Web Storage & SQL

(I originally blogged this at 
http://blog.vlad1.com/2009/04/06/html5-web-storage-and-sql/, but Hixie 
rightfully pointed out that I should post it here for discussion -- 
doing so!  Blog post is copied pretty much verbatim below, so apologies 
if it sounds more blog-y than post-y.)

There's been a lot of interest around the Web Storage spec (formerly 
part of whatwg HTML5), which exposes a SQL database to web applications 
to use for data storage, both for online and offline use.  It presents a 
simple API designed for executing SQL statements and reading result 
rows.  But there's an interesting problem with this; unlike the rest of 
the HtML5, this section defines a core piece of functionality in terms 
of an undefined chunk referenced as "SQL".

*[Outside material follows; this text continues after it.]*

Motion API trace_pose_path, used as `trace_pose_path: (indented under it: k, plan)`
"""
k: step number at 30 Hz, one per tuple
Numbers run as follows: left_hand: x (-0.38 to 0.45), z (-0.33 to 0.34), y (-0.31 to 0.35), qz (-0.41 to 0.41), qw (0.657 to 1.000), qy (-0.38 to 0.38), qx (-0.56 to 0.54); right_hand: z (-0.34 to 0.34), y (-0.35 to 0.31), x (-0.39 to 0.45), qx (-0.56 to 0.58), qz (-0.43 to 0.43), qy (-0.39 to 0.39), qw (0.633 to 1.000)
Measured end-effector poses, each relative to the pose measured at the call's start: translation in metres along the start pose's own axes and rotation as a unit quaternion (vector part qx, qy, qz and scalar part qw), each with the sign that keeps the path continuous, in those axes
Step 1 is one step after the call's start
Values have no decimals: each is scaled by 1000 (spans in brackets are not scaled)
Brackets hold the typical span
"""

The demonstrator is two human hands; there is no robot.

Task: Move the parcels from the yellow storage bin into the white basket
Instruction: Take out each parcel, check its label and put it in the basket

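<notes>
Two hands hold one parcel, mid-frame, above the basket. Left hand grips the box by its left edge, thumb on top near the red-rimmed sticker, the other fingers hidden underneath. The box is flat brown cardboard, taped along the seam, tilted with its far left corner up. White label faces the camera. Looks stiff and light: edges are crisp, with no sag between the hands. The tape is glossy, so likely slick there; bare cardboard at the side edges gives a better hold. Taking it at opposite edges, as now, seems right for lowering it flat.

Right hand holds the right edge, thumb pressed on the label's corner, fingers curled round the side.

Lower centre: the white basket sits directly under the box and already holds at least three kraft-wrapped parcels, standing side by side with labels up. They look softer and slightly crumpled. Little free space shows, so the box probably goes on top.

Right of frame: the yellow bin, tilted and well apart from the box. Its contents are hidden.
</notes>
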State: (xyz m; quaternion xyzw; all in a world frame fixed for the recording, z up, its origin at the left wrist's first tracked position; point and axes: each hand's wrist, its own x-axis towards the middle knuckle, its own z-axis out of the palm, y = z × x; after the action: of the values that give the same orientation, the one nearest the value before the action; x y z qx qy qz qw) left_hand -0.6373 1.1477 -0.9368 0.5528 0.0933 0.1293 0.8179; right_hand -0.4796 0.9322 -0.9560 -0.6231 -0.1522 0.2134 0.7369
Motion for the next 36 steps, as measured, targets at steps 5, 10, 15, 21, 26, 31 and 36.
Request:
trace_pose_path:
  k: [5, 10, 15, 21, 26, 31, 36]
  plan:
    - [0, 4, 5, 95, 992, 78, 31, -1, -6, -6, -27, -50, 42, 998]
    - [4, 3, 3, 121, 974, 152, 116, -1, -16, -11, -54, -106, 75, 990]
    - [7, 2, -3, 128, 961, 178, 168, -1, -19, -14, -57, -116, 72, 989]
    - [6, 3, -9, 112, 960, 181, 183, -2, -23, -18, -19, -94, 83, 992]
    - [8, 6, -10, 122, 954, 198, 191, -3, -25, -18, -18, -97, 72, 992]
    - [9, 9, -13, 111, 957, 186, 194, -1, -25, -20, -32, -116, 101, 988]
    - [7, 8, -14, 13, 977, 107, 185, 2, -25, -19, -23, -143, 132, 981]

The initial implementations of Web Storage are both based on SQLite, and 
expose the dialect of SQL understood by SQLite to web content.  I'm 
actually a big fan of SQLite, and was one of the advocates for pulling 
it into the Gecko platform.  However, SQLite implements a variant of 
SQL, with a number of deviations from other SQL engines, especially in 
terms of the types of data that can be placed in columns.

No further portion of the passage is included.